## Task prompt
Any images in the material are to be dropped while every line is retyped exactly.
(Dataset)
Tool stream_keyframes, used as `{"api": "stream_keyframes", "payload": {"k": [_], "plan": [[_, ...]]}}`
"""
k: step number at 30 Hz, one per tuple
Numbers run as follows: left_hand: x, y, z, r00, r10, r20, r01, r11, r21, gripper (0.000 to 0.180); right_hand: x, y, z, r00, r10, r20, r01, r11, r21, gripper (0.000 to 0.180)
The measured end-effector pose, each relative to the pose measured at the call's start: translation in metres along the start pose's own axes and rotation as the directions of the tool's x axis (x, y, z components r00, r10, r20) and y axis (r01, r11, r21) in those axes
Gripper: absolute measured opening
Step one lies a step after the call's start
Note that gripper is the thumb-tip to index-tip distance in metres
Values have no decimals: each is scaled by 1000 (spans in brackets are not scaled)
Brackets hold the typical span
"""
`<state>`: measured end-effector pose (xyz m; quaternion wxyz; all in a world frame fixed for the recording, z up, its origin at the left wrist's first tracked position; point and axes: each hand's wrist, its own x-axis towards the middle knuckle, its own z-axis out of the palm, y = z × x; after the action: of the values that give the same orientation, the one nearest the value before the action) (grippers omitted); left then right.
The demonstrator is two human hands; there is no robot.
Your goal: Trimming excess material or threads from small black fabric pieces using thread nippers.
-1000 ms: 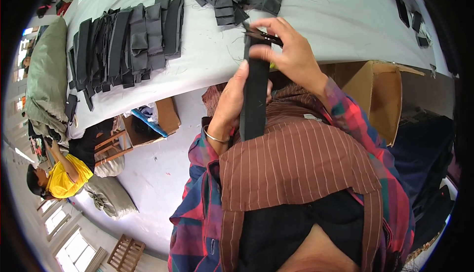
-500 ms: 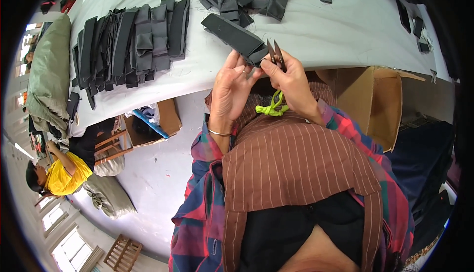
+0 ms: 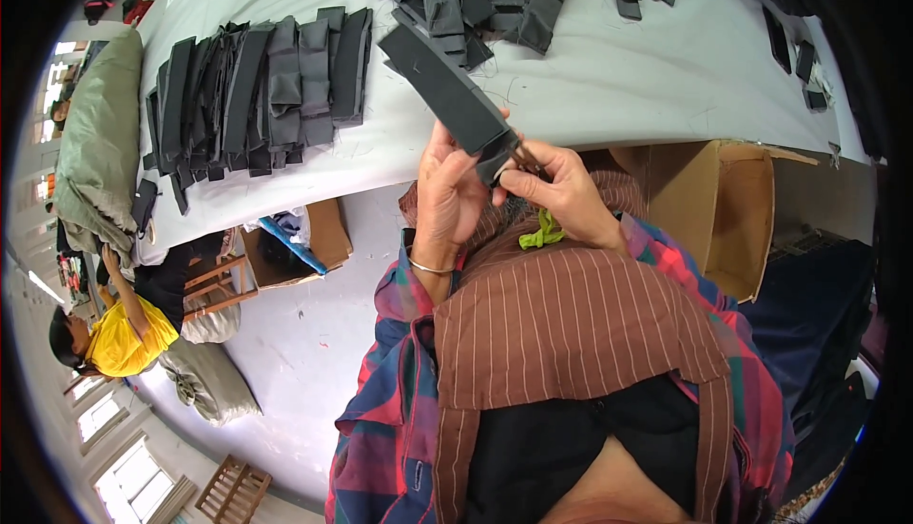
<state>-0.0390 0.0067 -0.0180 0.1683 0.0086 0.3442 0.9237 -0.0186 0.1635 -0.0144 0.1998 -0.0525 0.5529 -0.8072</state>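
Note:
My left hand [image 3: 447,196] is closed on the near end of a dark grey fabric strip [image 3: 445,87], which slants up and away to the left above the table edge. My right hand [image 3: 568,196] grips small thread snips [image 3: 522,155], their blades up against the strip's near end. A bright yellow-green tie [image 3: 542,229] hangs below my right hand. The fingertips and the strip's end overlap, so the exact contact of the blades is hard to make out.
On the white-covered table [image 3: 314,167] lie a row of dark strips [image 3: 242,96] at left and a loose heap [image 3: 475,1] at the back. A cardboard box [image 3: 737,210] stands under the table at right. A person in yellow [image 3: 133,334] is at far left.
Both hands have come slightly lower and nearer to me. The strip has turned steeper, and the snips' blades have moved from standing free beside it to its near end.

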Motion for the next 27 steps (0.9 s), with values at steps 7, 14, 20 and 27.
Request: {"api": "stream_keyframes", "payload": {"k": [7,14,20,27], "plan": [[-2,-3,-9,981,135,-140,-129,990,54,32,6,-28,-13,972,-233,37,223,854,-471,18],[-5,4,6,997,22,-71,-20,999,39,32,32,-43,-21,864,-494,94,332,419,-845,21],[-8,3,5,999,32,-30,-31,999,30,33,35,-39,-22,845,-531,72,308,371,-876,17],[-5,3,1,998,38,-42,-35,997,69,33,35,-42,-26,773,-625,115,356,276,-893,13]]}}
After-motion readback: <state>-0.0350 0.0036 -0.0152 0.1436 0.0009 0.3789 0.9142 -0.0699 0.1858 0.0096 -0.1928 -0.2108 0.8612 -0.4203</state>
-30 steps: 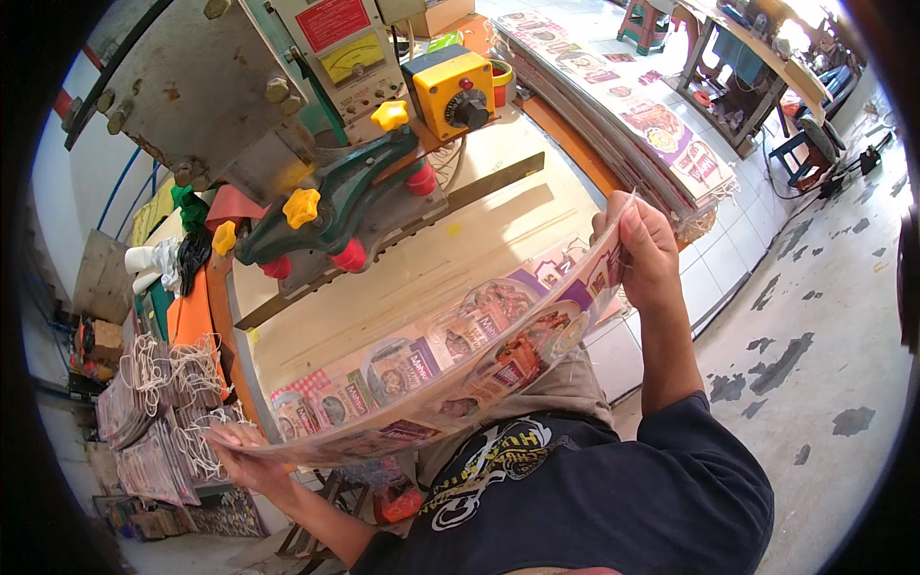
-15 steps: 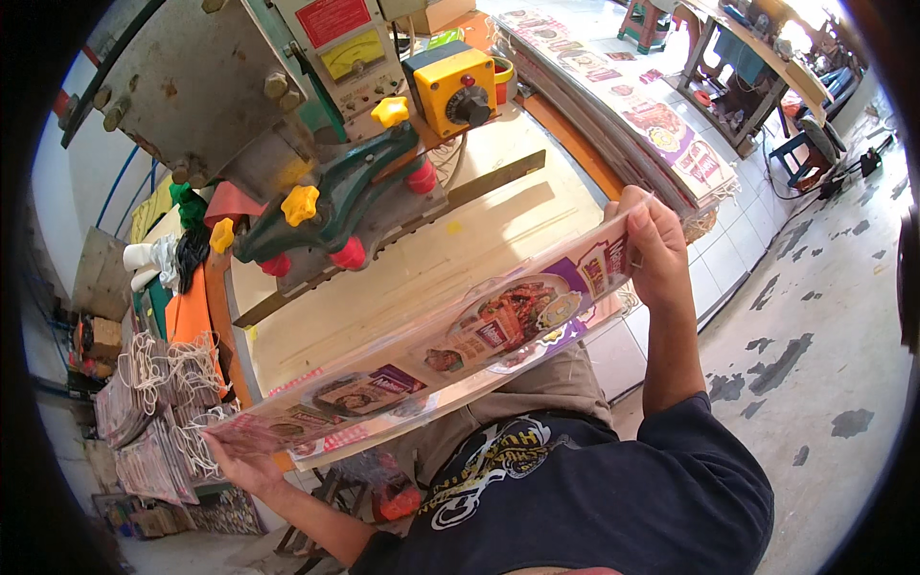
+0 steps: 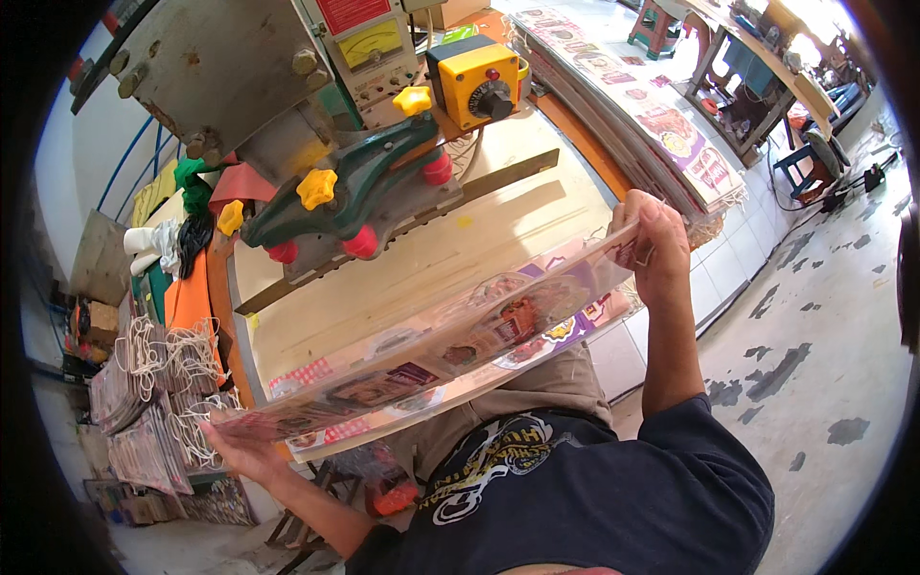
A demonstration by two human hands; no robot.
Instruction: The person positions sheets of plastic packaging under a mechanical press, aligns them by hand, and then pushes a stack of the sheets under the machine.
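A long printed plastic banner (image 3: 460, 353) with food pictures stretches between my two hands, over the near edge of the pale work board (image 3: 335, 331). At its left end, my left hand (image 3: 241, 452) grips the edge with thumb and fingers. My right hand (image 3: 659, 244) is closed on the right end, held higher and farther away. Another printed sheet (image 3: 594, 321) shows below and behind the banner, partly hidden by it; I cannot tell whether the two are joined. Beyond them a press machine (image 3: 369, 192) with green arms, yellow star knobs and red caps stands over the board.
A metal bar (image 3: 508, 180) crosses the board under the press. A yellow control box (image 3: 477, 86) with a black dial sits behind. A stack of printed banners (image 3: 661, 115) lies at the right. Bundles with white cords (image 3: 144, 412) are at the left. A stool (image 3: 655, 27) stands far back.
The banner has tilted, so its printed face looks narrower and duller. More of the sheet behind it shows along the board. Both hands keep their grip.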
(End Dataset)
## Task response
Tool stream_keyframes, used as `{"api": "stream_keyframes", "payload": {"k": [_], "plan": [[_, ...]]}}`
"""
k: step number at 30 Hz, one per tuple
Numbers run as follows: left_hand: x, y, z, r00, r10, r20, r01, r11, r21, gripper (0.000 to 0.180); right_hand: x, y, z, r00, r10, r20, r01, r11, r21, gripper (0.000 to 0.180)
The measured end-effector pose, each relative to the pose measured at the call's start: translation in metres along the start pose's own axes and rotation as the directions of the tool's x axis (x, y, z components r00, r10, r20) and y axis (r01, r11, r21) in those axes
Gripper: absolute measured opening
Step one lies a step after the call's start
Note that gripper is the thumb-tip to index-tip distance in metres
Values have no decimals: each is scaled by 1000 (spans in brackets are not scaled)
Brackets hold the typical span
"""
`<state>`: measured end-effector pose (xyz m; quaternion wxyz; all in a world frame fixed for the recording, z up, its origin at the left wrist's first tracked position; point and axes: each hand's wrist, its own x-axis towards the middle knuckle, its own z-axis out of the palm, y = z × x; after the action: of the values that give the same orientation, the one nearest the value before the action) (grippers omitted); left then right.
The demonstrator is two human hands; there is no robot.
Your goal: Trimming excess material or threads from small black fabric pieces using thread nippers.
-1000 ms: 
-500 ms: 
+0 ms: 
<state>-0.0390 0.0067 -0.0180 0.1683 0.0086 0.3442 0.9237 -0.0186 0.1635 -0.0144 0.1998 -0.0525 0.5529 -0.8072</state>
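Note:
My left hand [image 3: 447,196] is closed on the near end of a dark grey fabric strip [image 3: 445,87], which slants up and away to the left above the table edge. My right hand [image 3: 568,196] grips small thread snips [image 3: 522,155], their blades up against the strip's near end. A bright yellow-green tie [image 3: 542,229] hangs below my right hand. The fingertips and the strip's end overlap, so the exact contact of the blades is hard to make out.
On the white-covered table [image 3: 314,167] lie a row of dark strips [image 3: 242,96] at left and a loose heap [image 3: 475,1] at the back. A cardboard box [image 3: 737,210] stands under the table at right. A person in yellow [image 3: 133,334] is at far left.
Both hands have come slightly lower and nearer to me. The strip has turned steeper, and the snips' blades have moved from standing free beside it to its near end.
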
Motion for the next 27 steps (0.9 s), with values at steps 7, 14, 20 and 27.
Request: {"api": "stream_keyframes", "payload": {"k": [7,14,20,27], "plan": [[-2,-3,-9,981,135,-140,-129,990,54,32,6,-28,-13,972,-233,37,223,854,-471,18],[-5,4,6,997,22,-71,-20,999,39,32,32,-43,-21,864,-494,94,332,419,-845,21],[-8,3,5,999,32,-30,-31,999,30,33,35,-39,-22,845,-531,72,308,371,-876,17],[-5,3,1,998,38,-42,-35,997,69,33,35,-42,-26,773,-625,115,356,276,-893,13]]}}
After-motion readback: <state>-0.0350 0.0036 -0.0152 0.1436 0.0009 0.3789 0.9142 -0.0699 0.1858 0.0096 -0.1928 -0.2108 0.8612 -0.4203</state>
-30 steps: 
-15 steps: 
+0 steps: 
A demonstration by two human hands; no robot.
Instruction: The person positions sheets of plastic packaging under a mechanical press, aligns them by hand, and then pushes a stack of the sheets under the machine.
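A long printed plastic banner (image 3: 460, 353) with food pictures stretches between my two hands, over the near edge of the pale work board (image 3: 335, 331). At its left end, my left hand (image 3: 241, 452) grips the edge with thumb and fingers. My right hand (image 3: 659, 244) is closed on the right end, held higher and farther away. Another printed sheet (image 3: 594, 321) shows below and behind the banner, partly hidden by it; I cannot tell whether the two are joined. Beyond them a press machine (image 3: 369, 192) with green arms, yellow star knobs and red caps stands over the board.
A metal bar (image 3: 508, 180) crosses the board under the press. A yellow control box (image 3: 477, 86) with a black dial sits behind. A stack of printed banners (image 3: 661, 115) lies at the right. Bundles with white cords (image 3: 144, 412) are at the left. A stool (image 3: 655, 27) stands far back.
The banner has tilted, so its printed face looks narrower and duller. More of the sheet behind it shows along the board. Both hands keep their grip.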

That is the complete output for this exercise.